Mastering Regular Expressions: Dealing with String Data in R, Part II

tidyverse

regex

string

text

Solving R for Data Science (2ed) Exercises

Author

Carlos Fernández

Published

June 21, 2024

Introduction

Regular expressions (regex) are a powerful tool for working with string data in R. They might seem complex at first, but with some practice, they can become an invaluable part of your data science toolkit. In this blog post, we will tackle the last four exercises from the “R for Data Science” (2nd edition) book on regular expressions. You can find the first part of the exercises here.
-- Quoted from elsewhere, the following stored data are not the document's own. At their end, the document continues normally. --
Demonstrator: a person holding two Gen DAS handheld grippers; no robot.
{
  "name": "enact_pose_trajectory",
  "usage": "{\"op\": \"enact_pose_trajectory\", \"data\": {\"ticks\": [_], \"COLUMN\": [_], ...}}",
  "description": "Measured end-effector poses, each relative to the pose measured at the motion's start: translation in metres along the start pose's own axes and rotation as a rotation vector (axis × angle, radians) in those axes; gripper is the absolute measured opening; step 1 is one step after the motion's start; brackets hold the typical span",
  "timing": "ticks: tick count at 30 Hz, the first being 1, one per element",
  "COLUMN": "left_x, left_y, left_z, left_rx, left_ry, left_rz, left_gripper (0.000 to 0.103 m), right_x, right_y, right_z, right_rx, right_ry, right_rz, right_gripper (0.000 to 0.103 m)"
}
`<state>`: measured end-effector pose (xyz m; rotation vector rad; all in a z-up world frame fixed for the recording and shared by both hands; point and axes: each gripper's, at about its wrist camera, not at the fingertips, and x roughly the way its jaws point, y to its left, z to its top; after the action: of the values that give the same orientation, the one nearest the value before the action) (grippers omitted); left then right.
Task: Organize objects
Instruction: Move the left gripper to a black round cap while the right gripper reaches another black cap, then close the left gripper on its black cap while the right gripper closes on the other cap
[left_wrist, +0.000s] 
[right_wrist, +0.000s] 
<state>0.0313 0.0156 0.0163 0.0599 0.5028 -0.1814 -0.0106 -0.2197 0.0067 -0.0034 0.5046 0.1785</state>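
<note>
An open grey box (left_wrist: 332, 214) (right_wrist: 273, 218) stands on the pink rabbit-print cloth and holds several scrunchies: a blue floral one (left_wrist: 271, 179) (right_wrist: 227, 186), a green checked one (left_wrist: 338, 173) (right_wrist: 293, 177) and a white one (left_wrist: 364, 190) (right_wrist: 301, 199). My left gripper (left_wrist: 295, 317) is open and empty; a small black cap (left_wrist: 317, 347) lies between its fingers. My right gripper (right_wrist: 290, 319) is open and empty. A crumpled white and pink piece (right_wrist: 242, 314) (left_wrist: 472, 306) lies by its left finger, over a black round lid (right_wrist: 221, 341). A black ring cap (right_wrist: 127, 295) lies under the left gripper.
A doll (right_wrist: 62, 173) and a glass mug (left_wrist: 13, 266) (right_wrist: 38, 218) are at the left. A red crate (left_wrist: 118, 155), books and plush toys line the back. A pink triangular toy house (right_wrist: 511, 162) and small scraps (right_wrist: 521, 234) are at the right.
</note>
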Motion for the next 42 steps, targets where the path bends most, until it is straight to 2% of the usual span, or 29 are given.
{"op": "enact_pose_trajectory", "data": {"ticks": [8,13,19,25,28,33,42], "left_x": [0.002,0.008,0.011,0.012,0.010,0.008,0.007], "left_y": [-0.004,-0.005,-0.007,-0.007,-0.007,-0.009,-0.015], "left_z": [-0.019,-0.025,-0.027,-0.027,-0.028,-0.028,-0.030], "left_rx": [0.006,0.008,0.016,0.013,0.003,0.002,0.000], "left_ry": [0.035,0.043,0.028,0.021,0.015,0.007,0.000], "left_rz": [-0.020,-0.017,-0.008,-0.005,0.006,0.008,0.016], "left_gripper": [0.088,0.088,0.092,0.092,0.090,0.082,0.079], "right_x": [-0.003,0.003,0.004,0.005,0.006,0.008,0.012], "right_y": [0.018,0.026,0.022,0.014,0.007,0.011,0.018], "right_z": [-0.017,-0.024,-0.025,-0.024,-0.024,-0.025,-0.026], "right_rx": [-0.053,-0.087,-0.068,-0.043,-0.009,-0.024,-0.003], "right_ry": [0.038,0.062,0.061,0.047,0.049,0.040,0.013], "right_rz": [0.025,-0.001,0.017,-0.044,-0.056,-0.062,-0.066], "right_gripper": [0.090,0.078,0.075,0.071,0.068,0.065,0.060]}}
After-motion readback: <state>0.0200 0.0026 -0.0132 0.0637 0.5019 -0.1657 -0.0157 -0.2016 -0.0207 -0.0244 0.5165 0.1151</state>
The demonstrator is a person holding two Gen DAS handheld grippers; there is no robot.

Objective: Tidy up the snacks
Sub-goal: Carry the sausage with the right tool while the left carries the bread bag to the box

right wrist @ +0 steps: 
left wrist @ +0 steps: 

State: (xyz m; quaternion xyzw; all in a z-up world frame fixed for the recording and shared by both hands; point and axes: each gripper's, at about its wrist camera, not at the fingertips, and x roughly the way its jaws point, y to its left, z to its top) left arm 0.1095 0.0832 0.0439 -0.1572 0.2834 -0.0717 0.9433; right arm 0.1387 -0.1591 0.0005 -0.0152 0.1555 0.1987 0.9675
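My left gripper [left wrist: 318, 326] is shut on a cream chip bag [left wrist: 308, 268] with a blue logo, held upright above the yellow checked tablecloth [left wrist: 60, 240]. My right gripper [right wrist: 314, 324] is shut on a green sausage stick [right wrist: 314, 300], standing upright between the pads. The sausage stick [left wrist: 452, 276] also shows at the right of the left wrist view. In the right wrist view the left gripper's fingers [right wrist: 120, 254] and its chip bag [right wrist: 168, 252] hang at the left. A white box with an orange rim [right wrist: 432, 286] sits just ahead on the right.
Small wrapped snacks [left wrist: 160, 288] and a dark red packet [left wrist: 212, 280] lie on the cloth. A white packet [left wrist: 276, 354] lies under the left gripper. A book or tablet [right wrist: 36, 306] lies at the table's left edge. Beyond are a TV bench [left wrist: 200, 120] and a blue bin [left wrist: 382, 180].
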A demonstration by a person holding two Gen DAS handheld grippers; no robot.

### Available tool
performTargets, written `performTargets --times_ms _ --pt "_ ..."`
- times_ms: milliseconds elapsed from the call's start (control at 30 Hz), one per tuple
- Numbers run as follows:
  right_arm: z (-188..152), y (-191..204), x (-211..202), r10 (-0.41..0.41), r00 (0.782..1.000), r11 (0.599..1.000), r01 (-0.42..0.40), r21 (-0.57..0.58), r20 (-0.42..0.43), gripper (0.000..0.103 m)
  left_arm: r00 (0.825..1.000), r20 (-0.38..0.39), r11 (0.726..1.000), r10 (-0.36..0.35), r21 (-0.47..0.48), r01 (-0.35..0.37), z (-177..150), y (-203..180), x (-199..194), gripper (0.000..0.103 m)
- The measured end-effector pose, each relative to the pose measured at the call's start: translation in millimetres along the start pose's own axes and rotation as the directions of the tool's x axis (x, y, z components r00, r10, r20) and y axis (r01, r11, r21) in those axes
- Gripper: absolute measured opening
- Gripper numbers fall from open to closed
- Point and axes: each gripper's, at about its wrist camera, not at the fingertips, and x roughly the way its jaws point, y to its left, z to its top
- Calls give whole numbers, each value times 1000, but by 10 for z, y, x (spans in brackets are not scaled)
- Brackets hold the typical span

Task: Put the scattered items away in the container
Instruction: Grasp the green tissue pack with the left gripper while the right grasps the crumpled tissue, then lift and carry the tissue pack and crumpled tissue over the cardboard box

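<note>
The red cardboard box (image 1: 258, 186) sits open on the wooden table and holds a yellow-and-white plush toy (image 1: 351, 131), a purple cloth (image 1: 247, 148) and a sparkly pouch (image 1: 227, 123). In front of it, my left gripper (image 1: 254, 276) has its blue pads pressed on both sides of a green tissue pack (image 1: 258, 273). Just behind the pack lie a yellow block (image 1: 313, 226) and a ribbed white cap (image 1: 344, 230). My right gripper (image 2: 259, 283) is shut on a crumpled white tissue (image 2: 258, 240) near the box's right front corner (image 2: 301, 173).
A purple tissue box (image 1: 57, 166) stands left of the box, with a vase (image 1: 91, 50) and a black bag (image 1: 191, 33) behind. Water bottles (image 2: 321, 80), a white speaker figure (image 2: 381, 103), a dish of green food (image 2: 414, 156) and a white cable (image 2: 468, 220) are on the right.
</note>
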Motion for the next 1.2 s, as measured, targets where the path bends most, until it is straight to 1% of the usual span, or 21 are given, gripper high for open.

Let’s dive into the world of regex and see how we can manipulate and search text data effectively.

Setting Up

First, let’s load the necessary library:

library(tidyverse)

Exercise 4: British and American Spellings

Question: Create 11 regular expressions that match the British or American spellings for each of the following words: airplane/aeroplane, aluminum/aluminium, analog/analogue, ass/arse, center/centre, defense/defence, donut/doughnut, gray/grey, modeling/modelling, skeptic/sceptic, summarize/summarise. Try to make the sorthest possible regex!

Solution:

# airplane/aeroplane
strings <- c("airplane", "aeroplane")
str_view(strings, "a[ei]ro?plane")

[1] │ <airplane>
[2] │ <aeroplane>

# aluminum/aluminium
strings <- c("aluminum", "aluminium")
str_view(strings, "alumini?um")

[1] │ <aluminum>
[2] │ <aluminium>

# analog/analogue
strings <- c("analog", "analogue")
str_view(strings, "analog(ue)?")

[1] │ <analog>
[2] │ <analogue>

# ass/arse
strings <- c("ass", "arse")
str_view(strings, "a[rs]se?")

[1] │ <ass>
[2] │ <arse>

# center/centre
strings <- c("center", "centre")
str_view(strings, "cent(er|re)")

[1] │ <center>
[2] │ <centre>

# defense/defence
strings <- c("defense", "defence")
str_view(strings, "defen[cs]e")

[1] │ <defense>
[2] │ <defence>

# donut/doughnut
strings <- c("donut", "doughnut")
str_view(strings, "do(ugh)?nut")

[1] │ <donut>
[2] │ <doughnut>

# gray/grey
strings <- c("gray", "grey")
str_view(strings, "gr[ae]y")

[1] │ <gray>
[2] │ <grey>

# modeling/modelling
strings <- c("modeling", "modelling")
str_view(strings, "modell?ing")

[1] │ <modeling>
[2] │ <modelling>

# skeptic/sceptic
strings <- c("skeptic", "sceptic")
str_view(strings, "s[ck]eptic")

[1] │ <skeptic>
[2] │ <sceptic>

# summarize/summarise
strings <- c("summarize", "summarise")
str_view(strings, "summari[sz]e")

[1] │ <summarize>
[2] │ <summarise>

Exercise 5: Switching First and Last Letters

Question: Switch the first and last letters in words. Which of those strings are still words?

Solution:

# Inspect `words`
str_view(words)

 [1] │ a
 [2] │ able
 [3] │ about
 [4] │ absolute
 [5] │ accept
 [6] │ account
 [7] │ achieve
 [8] │ across
 [9] │ act
[10] │ active
[11] │ actual
[12] │ add
[13] │ address
[14] │ admit
[15] │ advertise
[16] │ affect
[17] │ afford
[18] │ after
[19] │ afternoon
[20] │ again
... and 960 more

# Replace first letter with last letter
words_switch <- str_replace(words, "(^.)(.*)(.$)", "\\3\\2\\1")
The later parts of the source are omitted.